Would you restate each line of the data below word for word, without its pictures?

(INPUT DATA Opens)

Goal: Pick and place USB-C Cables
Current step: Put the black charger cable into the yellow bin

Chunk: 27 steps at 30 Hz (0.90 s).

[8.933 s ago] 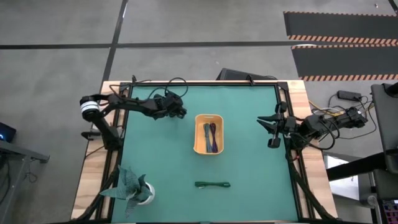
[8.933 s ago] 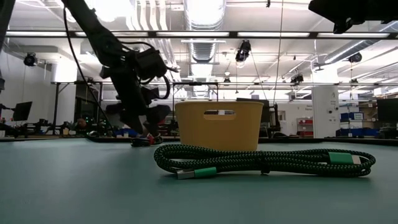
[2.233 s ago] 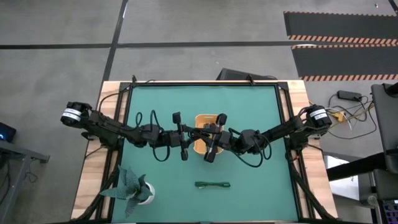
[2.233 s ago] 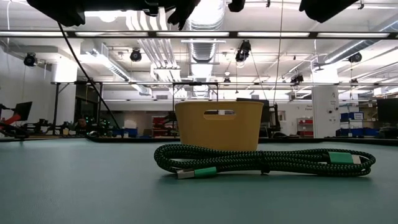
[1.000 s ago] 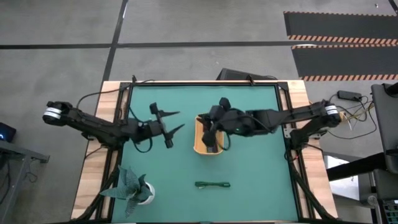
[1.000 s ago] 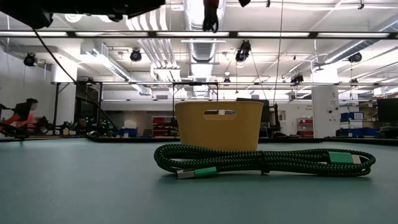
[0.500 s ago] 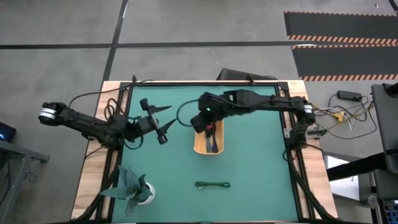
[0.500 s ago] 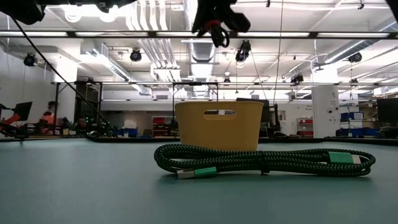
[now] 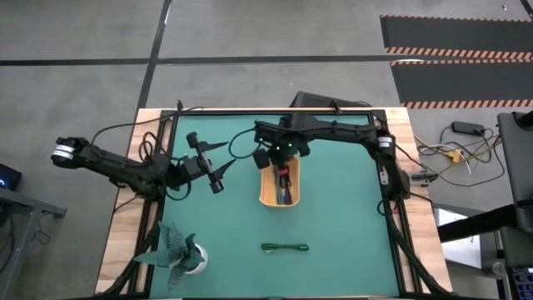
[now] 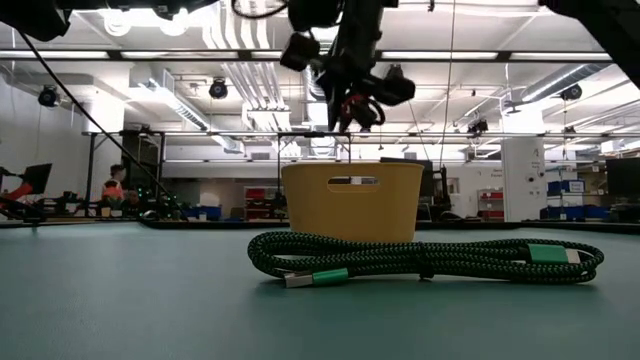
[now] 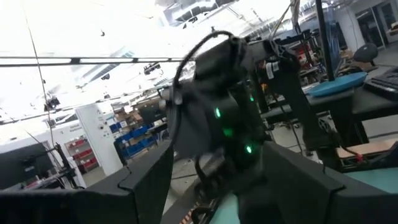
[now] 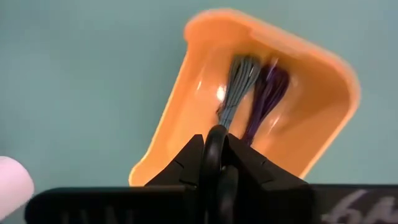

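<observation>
My right gripper [image 9: 281,160] [image 10: 352,95] hangs over the far end of the orange tray [image 9: 265,197] [image 10: 350,205], shut on the red-and-black cable [image 10: 357,108]. The light blue cable [image 12: 239,84] and the purple cable [image 12: 268,93] lie inside the tray. The dark green cable [image 9: 284,247] [image 10: 420,258] lies flat on the mat near the table's near edge. My left gripper [image 9: 216,165] is open in the air left of the tray and holds nothing. My right gripper pinches a black loop of the red-and-black cable [image 12: 214,142] between its two fingers, coming from above and pointing down. The bundle hangs below the fingers [image 10: 345,75], lifted clear, above the tray's rim [image 10: 350,166].
A teal folded-paper plant in a white pot [image 9: 176,250] stands at the near left corner. Black wires trail from both arms along the far edge. The green mat [image 9: 350,217] lies open to the right of the tray. People move in the room behind [image 10: 115,185].
My right arm has swung round and now reaches along the far edge. Its gripper, still shut on the red-and-black cable, has shifted toward the tray's far end and shows lower in the low view. My left gripper has drawn back toward the table's left edge, still open.
</observation>
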Tool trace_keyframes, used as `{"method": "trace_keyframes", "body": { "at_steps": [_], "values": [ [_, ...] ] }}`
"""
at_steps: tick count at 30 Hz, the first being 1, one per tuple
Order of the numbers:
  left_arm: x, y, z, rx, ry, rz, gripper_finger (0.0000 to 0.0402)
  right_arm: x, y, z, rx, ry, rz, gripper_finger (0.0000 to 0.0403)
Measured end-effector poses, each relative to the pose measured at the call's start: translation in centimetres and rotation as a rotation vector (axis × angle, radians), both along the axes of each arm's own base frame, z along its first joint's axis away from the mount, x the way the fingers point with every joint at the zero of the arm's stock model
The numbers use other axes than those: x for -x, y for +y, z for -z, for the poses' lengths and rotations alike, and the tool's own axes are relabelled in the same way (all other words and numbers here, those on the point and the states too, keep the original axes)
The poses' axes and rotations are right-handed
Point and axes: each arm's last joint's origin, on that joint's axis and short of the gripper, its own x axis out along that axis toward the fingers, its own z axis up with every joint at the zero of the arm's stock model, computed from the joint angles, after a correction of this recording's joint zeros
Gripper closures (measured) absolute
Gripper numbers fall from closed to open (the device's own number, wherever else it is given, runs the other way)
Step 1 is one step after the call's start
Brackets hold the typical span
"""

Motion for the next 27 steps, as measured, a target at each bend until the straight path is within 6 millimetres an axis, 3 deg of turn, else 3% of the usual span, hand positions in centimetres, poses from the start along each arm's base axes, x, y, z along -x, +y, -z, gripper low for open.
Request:
{"method": "trace_keyframes", "body": {
  "at_steps": [13, 27],
  "values": [
    [0.9, 0.1, -0.2, -0.047, -0.006, -0.018, 0.0171, -1.7, -0.3, 4.4, -0.038, 0.109, 0.072, 0.0365],
    [3.5, 0.6, -0.9, -0.025, -0.101, -0.018, 0.0171, -2.4, -0.1, 6.4, -0.016, 0.162, 0.13, 0.0362]
  ]
}}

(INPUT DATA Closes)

THE ANSWER:
Goal: Pick and place USB-C Cables
Current step: Put the black charger cable into the yellow bin

Chunk: 27 steps at 30 Hz (0.90 s).

[8.933 s ago] 
[8.933 s ago] 
[2.233 s ago] 
[2.233 s ago] 
[1.000 s ago] 
[1.000 s ago] 
[0.500 s ago] 
[0.500 s ago] 
[now] 
[now] 
[now] 
[now] 

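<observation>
My right gripper [image 9: 281,160] [image 10: 352,95] hangs over the far end of the orange tray [image 9: 265,197] [image 10: 350,205], shut on the red-and-black cable [image 10: 357,108]. The light blue cable [image 12: 239,84] and the purple cable [image 12: 268,93] lie inside the tray. The dark green cable [image 9: 284,247] [image 10: 420,258] lies flat on the mat near the table's near edge. My left gripper [image 9: 216,165] is open in the air left of the tray and holds nothing. My right gripper pinches a black loop of the red-and-black cable [image 12: 214,142] between its two fingers, coming from above and pointing down. The bundle hangs below the fingers [image 10: 345,75], lifted clear, above the tray's rim [image 10: 350,166].
A teal folded-paper plant in a white pot [image 9: 176,250] stands at the near left corner. Black wires trail from both arms along the far edge. The green mat [image 9: 350,217] lies open to the right of the tray. People move in the room behind [image 10: 115,185].
My right arm has swung round and now reaches along the far edge. Its gripper, still shut on the red-and-black cable, has shifted toward the tray's far end and shows lower in the low view. My left gripper has drawn back toward the table's left edge, still open.
</observation>
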Tool trace_keyframes, used as `{"method": "trace_keyframes", "body": { "at_steps": [_], "values": [ [_, ...] ] }}`
"""
at_steps: tick count at 30 Hz, the first being 1, one per tuple
Order of the numbers:
  left_arm: x, y, z, rx, ry, rz, gripper_finger (0.0000 to 0.0402)
  right_arm: x, y, z, rx, ry, rz, gripper_finger (0.0000 to 0.0403)
Measured end-effector poses, each relative to the pose measured at the call's start: translation in centimetres and rotation as a rotation vector (axis × angle, radians), both along the axes of each arm's own base frame, z along its first joint's axis away from the mount, x the way the fingers point with every joint at the zero of the arm's stock model
The numbers use other axes than those: x for -x, y for +y, z for -z, for the poses' lengths and rotations alike, and the tool's own axes are relabelled in the same way (all other words and numbers here, those on the point and the states too, keep the original axes)
The poses' axes and rotations are right-handed
Point and axes: each arm's last joint's origin, on that joint's axis and short of the gripper, its own x axis out along that axis toward the fingers, its own z axis up with every joint at the zero of the arm's stock model, computed from the joint angles, after a correction of this recording's joint zeros
Gripper closures (measured) absolute
Gripper numbers fall from closed to open (the device's own number, wherever else it is given, runs the other way)
Step 1 is one step after the call's start
Brackets hold the typical span
"""

Motion for the next 27 steps, as measured, a target at each bend until the straight path is within 6 millimetres an axis, 3 deg of turn, else 3% of the usual span, hand positions in centimetres, poses from the start along each arm's base axes, x, y, z along -x, +y, -z, gripper low for open.
Request:
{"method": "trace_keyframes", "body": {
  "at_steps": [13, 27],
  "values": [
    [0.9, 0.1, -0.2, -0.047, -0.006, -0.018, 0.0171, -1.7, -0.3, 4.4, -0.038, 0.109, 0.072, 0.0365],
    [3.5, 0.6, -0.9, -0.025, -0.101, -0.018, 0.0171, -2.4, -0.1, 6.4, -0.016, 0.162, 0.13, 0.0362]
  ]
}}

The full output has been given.